A 28 anni la carriera del fuoriclasse argentino è finita. Quel che è peggio, Miguel subisce gravi conseguenze a livello cerebrale. Perde la dimestichezza anche dei ragionamenti più banali, e per dignità e notevole senso della discrezione che lo avevano sempre contraddistinto, decide di ritirarsi in casa senza quasi mai ricevere visite. Inizia una terapia e si iscrive a un corso di scacchi. Nel 1962 sembra guarito, e inizia a collaborare con una rivista fiorentina.
Nel 1963 Miguel scopre che le sue continue emicranie sono un aneurisma covato già da tempo. Un nuovo intervento chirurgico, a sue spese, gli procura nuovi disagi. Decide di provare a fare l’allenatore, ma si accorge di non sentirsi tagliato per quel tipo di professione. A causa di ulteriori problemi di salute e di precarie condizioni economiche, nel 1971 Miguel vende la sua casa di Firenze e ritorna con la moglie in Cile, dove allena le giovanili della Universidad Catolica. Due dei suoi quattro figli si trasferiscono in Italia, dove studiano e avviano definitivamente la loro vita familiare e professionale. Miguel ha il desiderio di tornare in Italia e rivedere Firenze, ma non ha le possibilità finanziarie per affrontare un viaggio molto costoso.

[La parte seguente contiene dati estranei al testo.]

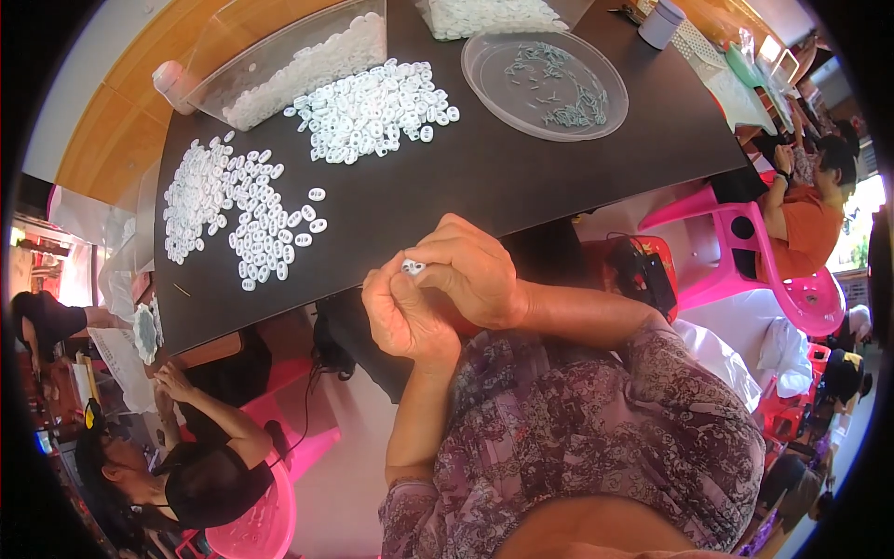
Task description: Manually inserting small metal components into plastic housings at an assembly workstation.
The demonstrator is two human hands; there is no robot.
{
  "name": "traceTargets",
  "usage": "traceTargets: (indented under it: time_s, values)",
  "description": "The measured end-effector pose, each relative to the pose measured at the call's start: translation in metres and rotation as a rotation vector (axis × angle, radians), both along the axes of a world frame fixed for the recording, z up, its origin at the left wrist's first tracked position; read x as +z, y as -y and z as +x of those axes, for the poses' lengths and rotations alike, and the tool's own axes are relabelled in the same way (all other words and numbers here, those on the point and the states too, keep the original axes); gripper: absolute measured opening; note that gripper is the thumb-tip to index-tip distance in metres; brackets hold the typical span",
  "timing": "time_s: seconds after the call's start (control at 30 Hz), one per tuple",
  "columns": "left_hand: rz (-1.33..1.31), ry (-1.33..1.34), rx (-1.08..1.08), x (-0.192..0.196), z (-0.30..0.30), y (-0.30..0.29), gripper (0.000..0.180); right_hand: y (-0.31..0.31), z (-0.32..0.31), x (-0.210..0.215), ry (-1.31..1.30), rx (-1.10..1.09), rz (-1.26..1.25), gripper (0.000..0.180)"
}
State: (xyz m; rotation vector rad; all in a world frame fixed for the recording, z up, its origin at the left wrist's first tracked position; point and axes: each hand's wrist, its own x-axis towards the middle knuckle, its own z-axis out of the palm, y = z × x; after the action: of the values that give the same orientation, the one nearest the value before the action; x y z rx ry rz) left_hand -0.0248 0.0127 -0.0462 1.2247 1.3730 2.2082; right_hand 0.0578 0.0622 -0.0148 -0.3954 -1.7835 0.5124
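Close together at the table's front edge, my left hand (402, 312) and my right hand (477, 270) both pinch one small white oval piece (413, 267) with dark holes. Only part of it shows between the fingertips; anything else they grip is hidden. Beyond them on the dark table (391, 205), similar white oval pieces lie in a loose spread (265, 224), a denser heap (194, 200) at the left and a larger pile (368, 112) farther back. A round clear plastic tray (484, 84) at the back right holds small grey-green bits, too small to name.
A clear bin (219, 93) of white pieces stands at the back left beside a white bottle (172, 86). Another container (494, 17) is at the far edge, near a grey-lidded jar (660, 25). People sit on pink chairs (736, 242) at both sides.
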Motion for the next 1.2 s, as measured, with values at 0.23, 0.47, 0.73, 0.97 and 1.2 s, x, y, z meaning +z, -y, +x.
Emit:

Nel 1988, a sua insaputa, i vecchi compagni di squadra dello scudetto gli organizzano una sorpresa. Invitano lui e la moglie a Firenze, per una festa in onore dei più grandi numeri dieci di sempre della Fiorentina. Il 29 maggio di quell’anno, Miguel rivede i suoi figli e i nipoti che non aveva conosciuto. Ma riceve pure un inaspettato regalo. I suoi amici di un tempo gli hanno comprato una casa completamente arredata e il comune di Firenze decide di dargli lavoro come bibliotecario, mentre il presidente Elio Boschi gli affida l’incarico di osservatore.
Dopo dieci anni, Miguel Angel Montuori si spegne a causa di un male incurabile. A Firenze da molti tifosi viola è considerato il più grande numero dieci della storia gigliata. Miguel amava la vita semplice, ma più volte la malasorte andò a bussare alle porte della sua serenità. Ma ogni volta, Miguel seppe aprire, farla entrare e aspettare di vederla andar via. Fu il suo bagaglio di sempre, e questa è la storia di Miguel Angel.